WHAT TO WORK ON ▸ Would you restate all the data that follows, word for word?

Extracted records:
+--

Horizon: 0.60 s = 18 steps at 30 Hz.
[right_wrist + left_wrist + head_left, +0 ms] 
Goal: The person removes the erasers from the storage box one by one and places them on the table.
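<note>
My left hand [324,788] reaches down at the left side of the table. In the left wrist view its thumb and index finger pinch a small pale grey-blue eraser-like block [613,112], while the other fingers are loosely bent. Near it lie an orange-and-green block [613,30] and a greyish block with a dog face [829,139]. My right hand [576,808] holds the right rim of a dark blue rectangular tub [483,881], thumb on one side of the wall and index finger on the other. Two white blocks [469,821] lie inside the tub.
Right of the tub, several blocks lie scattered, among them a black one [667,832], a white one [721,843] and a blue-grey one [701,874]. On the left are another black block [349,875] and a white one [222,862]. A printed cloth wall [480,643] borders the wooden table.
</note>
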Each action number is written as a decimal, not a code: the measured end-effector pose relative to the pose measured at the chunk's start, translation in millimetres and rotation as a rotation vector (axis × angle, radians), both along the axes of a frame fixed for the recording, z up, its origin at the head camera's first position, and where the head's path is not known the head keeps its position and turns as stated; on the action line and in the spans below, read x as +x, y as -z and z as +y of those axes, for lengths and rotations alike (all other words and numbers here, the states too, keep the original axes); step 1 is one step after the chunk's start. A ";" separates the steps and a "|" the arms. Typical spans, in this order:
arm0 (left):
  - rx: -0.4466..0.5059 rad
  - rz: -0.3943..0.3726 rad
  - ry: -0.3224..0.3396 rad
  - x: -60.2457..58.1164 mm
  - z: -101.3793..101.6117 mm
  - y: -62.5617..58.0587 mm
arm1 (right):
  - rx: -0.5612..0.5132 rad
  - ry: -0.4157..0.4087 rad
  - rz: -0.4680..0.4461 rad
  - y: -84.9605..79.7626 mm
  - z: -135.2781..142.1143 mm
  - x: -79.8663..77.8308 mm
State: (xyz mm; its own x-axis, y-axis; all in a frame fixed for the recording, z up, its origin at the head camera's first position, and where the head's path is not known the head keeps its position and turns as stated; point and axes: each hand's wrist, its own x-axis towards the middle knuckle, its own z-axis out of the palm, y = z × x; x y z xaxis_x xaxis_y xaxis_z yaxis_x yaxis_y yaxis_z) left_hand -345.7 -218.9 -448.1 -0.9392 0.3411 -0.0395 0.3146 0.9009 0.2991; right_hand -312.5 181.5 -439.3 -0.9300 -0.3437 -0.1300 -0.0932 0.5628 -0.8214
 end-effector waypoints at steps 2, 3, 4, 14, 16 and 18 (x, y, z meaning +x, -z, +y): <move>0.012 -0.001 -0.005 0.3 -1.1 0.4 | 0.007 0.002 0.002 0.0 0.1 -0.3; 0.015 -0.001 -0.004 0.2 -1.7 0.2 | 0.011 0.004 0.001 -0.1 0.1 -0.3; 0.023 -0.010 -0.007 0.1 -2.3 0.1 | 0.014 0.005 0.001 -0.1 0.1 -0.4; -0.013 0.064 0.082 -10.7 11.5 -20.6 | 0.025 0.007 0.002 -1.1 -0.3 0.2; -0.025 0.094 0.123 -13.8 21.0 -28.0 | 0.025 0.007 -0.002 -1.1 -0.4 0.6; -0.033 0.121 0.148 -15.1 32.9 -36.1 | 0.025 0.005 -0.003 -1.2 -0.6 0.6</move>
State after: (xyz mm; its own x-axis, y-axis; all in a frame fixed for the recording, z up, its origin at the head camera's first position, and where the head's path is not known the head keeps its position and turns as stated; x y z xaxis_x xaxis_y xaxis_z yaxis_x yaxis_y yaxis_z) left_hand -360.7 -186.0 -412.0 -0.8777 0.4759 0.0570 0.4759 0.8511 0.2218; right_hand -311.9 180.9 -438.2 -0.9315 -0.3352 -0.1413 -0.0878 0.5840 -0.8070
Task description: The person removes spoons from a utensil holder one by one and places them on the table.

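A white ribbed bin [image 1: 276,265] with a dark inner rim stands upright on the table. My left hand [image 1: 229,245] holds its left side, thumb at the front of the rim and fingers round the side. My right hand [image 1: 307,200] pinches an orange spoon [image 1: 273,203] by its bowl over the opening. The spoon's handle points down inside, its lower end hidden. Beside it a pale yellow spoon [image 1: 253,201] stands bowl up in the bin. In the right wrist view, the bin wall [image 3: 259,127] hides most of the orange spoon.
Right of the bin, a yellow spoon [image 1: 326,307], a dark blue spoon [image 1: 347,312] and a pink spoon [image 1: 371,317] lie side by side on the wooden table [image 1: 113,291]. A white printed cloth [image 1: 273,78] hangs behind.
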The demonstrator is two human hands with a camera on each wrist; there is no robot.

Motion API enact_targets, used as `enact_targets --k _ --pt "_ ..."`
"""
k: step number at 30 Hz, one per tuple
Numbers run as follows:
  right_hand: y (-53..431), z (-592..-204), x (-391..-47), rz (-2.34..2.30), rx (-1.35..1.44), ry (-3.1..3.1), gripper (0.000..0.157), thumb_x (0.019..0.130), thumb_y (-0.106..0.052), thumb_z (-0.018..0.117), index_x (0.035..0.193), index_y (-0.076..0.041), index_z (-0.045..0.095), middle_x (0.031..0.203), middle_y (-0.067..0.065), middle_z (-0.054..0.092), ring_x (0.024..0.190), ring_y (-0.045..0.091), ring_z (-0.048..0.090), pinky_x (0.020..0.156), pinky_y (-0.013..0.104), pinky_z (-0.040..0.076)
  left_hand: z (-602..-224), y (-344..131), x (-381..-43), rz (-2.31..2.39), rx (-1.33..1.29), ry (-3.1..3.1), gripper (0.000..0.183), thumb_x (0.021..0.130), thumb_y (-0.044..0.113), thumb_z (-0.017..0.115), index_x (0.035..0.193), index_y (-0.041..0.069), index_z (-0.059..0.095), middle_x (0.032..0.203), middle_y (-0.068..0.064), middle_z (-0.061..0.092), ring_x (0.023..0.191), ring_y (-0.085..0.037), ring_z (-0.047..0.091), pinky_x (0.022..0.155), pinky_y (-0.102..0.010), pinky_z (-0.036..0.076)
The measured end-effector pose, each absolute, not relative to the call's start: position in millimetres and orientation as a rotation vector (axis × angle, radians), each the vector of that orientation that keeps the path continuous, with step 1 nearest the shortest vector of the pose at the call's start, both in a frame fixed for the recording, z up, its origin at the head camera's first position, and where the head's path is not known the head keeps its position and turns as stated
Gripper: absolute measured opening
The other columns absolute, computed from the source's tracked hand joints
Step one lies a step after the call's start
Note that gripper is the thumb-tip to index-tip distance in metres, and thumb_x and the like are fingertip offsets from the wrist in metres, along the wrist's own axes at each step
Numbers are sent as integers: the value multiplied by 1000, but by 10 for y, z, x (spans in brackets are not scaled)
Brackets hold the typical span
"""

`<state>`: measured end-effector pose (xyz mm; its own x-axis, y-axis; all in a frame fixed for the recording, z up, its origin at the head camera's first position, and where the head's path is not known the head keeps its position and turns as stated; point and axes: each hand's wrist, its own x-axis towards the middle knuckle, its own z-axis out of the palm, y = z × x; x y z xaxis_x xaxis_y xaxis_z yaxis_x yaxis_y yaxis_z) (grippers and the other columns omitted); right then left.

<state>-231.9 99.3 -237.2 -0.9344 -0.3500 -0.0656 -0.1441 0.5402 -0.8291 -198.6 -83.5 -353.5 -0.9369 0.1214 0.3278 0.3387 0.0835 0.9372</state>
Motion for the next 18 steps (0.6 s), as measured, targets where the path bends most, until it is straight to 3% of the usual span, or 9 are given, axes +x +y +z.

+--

WRITTEN SOLUTION ▸
Horizon: 0.60 s = 18 steps at 30 Hz.
[right_wrist + left_wrist + head_left, +0 ms] 
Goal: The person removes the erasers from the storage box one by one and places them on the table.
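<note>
My left hand [324,788] reaches down at the left side of the table. In the left wrist view its thumb and index finger pinch a small pale grey-blue eraser-like block [613,112], while the other fingers are loosely bent. Near it lie an orange-and-green block [613,30] and a greyish block with a dog face [829,139]. My right hand [576,808] holds the right rim of a dark blue rectangular tub [483,881], thumb on one side of the wall and index finger on the other. Two white blocks [469,821] lie inside the tub.
Right of the tub, several blocks lie scattered, among them a black one [667,832], a white one [721,843] and a blue-grey one [701,874]. On the left are another black block [349,875] and a white one [222,862]. A printed cloth wall [480,643] borders the wooden table.
</note>
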Each action number is written as a decimal, not a code: the measured end-effector pose relative to the pose measured at the chunk's start, translation in millimetres and rotation as a rotation vector (axis × angle, radians), both along the axes of a frame fixed for the recording, z up, its origin at the head camera's first position, and where the head's path is not known the head keeps its position and turns as stated; on the action line and in the spans below, read x as +x, y as -z and z as +y of those axes, for lengths and rotations alike (all other words and numbers here, the states too, keep the original axes); step 1 is one step after the chunk's start. A ";" separates the steps and a "|" the arms. Typical spans, in this order:
arm0 (left):
  - rx: -0.4466..0.5059 rad
  - rz: -0.3943..0.3726 rad
  - ry: -0.3224..0.3396 rad
  - x: -60.2457..58.1164 mm
  - z: -101.3793..101.6117 mm
  - y: -62.5617..58.0587 mm
arm1 (right):
  - rx: -0.5612..0.5132 rad
  - ry: -0.4157..0.4087 rad
  - rz: -0.4680..0.4461 rad
  - y: -84.9605..79.7626 mm
  - z: -135.2781..142.1143 mm
  - x: -79.8663..77.8308 mm
State: (xyz mm; its own x-axis, y-axis; all in a frame fixed for the recording, z up, its origin at the head camera's first position, and where the head's path is not known the head keeps its position and turns as stated; point and axes: each hand's wrist, its own x-axis towards the middle knuckle, its own z-axis out of the palm, y = z × x; x y z xaxis_x xaxis_y xaxis_z yaxis_x yaxis_y yaxis_z) left_hand -345.7 -218.9 -448.1 -0.9392 0.3411 -0.0395 0.3146 0.9009 0.2991; right_hand -312.5 181.5 -439.3 -0.9300 -0.3437 -0.1300 -0.0932 0.5628 -0.8214
 end-effector waypoints at steps 2, 3, 4, 14, 16 and 18 (x, y, z meaning +x, -z, +y): <move>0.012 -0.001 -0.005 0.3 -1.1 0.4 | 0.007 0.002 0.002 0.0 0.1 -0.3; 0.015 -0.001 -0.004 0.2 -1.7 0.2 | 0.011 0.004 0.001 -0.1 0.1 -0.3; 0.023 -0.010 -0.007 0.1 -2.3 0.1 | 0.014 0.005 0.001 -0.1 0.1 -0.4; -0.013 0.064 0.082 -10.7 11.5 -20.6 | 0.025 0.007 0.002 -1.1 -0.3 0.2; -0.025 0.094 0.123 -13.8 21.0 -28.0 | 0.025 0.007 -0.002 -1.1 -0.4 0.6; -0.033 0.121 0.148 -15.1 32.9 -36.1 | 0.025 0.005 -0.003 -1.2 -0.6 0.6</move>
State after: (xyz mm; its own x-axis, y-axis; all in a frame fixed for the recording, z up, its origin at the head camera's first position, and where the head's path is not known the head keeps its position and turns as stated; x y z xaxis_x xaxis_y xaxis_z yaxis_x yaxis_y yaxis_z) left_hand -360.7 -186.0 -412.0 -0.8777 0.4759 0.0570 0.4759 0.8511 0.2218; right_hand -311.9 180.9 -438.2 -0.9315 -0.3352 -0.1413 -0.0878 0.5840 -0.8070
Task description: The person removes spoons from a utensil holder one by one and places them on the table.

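A white ribbed bin [image 1: 276,265] with a dark inner rim stands upright on the table. My left hand [image 1: 229,245] holds its left side, thumb at the front of the rim and fingers round the side. My right hand [image 1: 307,200] pinches an orange spoon [image 1: 273,203] by its bowl over the opening. The spoon's handle points down inside, its lower end hidden. Beside it a pale yellow spoon [image 1: 253,201] stands bowl up in the bin. In the right wrist view, the bin wall [image 3: 259,127] hides most of the orange spoon.
Right of the bin, a yellow spoon [image 1: 326,307], a dark blue spoon [image 1: 347,312] and a pink spoon [image 1: 371,317] lie side by side on the wooden table [image 1: 113,291]. A white printed cloth [image 1: 273,78] hangs behind.
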The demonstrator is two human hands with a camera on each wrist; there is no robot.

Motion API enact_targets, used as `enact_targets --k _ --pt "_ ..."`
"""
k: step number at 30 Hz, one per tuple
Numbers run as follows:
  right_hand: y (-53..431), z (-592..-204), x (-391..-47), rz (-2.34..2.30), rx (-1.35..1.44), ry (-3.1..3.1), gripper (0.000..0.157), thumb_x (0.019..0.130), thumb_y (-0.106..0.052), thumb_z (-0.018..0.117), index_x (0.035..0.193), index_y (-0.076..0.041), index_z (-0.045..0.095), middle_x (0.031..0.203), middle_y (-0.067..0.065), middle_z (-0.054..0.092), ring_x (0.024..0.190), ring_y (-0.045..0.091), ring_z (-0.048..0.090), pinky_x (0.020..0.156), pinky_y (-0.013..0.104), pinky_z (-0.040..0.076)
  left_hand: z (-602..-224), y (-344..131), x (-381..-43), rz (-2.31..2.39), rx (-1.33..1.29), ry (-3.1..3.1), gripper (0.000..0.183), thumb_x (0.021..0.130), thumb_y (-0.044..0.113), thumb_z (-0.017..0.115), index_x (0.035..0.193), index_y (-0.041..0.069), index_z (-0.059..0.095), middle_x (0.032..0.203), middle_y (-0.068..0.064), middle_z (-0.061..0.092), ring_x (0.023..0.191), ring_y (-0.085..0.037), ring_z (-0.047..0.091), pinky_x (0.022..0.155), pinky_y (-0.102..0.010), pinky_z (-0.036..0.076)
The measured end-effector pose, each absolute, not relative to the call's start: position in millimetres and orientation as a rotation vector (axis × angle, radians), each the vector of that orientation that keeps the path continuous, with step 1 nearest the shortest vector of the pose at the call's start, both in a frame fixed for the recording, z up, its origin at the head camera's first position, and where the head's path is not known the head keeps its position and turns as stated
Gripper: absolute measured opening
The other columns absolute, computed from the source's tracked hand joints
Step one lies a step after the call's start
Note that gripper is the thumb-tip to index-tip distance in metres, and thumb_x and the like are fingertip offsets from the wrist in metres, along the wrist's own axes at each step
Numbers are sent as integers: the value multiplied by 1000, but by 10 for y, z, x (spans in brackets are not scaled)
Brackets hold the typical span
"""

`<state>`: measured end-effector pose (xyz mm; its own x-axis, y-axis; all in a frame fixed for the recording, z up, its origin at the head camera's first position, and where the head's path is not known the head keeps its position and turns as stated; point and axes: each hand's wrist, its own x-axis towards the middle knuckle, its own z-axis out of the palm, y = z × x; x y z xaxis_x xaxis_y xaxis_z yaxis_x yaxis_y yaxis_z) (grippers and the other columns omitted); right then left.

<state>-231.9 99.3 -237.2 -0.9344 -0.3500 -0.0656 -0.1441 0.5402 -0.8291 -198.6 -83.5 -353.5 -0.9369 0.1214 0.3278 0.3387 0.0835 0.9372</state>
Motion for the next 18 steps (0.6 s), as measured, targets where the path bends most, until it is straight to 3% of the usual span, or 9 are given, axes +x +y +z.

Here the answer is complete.